El café estaba en el punto concreto de gente que resultaba agradable para el cliente, pero escaso para el propietario. Fue sin más, por ir, para pensar, para dedicarse una tarde para sí solo. Se quería regalar un café, un poco de música. Nunca antes lo había hecho, incluso le parecía extraño que las personas saliesen a tomar algo solas. Pero esta vez se decidió. Mirando absorto a la pantalla de luz blanquecina que le ofrecía su portátil, se dijo así mismo: "Ale, venga, date un poco de vida y sal a tomar algo". 

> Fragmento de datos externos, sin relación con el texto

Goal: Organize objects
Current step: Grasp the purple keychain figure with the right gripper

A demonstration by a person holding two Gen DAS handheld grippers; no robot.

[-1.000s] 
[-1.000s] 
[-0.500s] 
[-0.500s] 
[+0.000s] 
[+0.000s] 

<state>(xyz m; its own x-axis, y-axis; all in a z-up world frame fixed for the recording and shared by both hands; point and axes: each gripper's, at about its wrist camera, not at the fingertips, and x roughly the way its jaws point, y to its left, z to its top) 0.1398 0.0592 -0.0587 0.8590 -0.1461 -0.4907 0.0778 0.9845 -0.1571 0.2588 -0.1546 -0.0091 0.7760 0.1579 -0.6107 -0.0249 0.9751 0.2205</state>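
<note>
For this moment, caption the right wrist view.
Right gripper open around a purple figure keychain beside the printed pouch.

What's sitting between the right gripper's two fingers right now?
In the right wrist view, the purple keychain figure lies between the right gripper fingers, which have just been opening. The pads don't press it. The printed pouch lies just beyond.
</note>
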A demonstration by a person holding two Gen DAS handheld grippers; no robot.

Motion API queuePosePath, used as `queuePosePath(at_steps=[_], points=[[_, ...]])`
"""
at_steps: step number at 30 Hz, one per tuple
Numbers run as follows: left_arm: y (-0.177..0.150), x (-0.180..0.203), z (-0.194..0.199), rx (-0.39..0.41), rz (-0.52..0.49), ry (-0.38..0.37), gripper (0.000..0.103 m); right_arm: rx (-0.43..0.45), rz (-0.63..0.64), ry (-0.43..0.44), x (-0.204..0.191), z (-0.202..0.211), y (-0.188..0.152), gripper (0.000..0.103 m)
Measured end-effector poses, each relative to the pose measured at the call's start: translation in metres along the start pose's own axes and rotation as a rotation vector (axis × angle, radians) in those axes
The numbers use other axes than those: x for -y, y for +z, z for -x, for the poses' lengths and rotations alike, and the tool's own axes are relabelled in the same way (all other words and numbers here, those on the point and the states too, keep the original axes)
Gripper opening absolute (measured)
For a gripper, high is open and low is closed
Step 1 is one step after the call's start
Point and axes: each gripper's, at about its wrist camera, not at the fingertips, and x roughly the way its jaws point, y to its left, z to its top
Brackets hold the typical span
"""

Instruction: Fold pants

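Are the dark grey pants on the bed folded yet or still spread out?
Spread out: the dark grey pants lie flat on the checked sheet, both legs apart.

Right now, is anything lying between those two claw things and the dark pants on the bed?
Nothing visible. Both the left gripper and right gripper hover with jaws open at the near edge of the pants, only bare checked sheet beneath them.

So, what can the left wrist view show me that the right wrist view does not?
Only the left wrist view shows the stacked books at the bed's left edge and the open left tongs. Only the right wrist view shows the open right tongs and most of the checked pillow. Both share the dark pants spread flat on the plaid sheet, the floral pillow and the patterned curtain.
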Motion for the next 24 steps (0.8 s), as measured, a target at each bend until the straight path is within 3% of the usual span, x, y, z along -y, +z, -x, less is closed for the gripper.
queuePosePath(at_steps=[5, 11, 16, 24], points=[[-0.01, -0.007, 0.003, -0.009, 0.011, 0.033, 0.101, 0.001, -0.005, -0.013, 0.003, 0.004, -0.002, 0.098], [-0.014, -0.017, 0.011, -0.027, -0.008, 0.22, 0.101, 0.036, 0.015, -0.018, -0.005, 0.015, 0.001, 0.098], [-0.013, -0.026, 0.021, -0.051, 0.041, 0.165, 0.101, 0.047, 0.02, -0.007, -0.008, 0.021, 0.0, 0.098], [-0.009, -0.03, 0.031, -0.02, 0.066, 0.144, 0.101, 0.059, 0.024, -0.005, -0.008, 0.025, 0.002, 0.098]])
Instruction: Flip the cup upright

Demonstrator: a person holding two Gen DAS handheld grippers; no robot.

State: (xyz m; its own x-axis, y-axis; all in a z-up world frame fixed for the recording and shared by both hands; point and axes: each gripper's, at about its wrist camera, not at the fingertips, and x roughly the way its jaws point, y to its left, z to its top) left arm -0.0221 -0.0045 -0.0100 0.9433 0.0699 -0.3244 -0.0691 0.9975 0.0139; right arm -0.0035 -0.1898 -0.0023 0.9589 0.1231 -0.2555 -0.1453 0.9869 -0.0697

El café, traído directamente de Brasil, conservaba un aroma fuerte, natural, tostado, que le regalaba cierto gusto amargo, y que en lugar de molestarle le confería una inquientante alegría. Conforme se iba acabando, la bebida caliente dejaba un dibujo subrealista en las paredes de la taza, y todo a base de una espuma residual que en seguida se secaba en el blanco de la porcelana. Jugaba a descifrar figuras en ella y a retirarla con la cuchara. Le gustaba sentir el peso de la taza llena sobre su dedo índice cuando la alzaba para dar un sorbo. Un sorbo que era pausado, suave y sin necesidad, simplemente deleite de la esencia. Por unos segundos sus labios adquirían el papel de receptor del sabor de Sudamérica, y mientras tanto pensaba en las lozanas mujeres que debían pasear por las playas del caluroso país, o aquéllas que deberían estar recogiendo el café. Cuerpos esbeltos, fuertes, bellos y tostados; iguales que el café.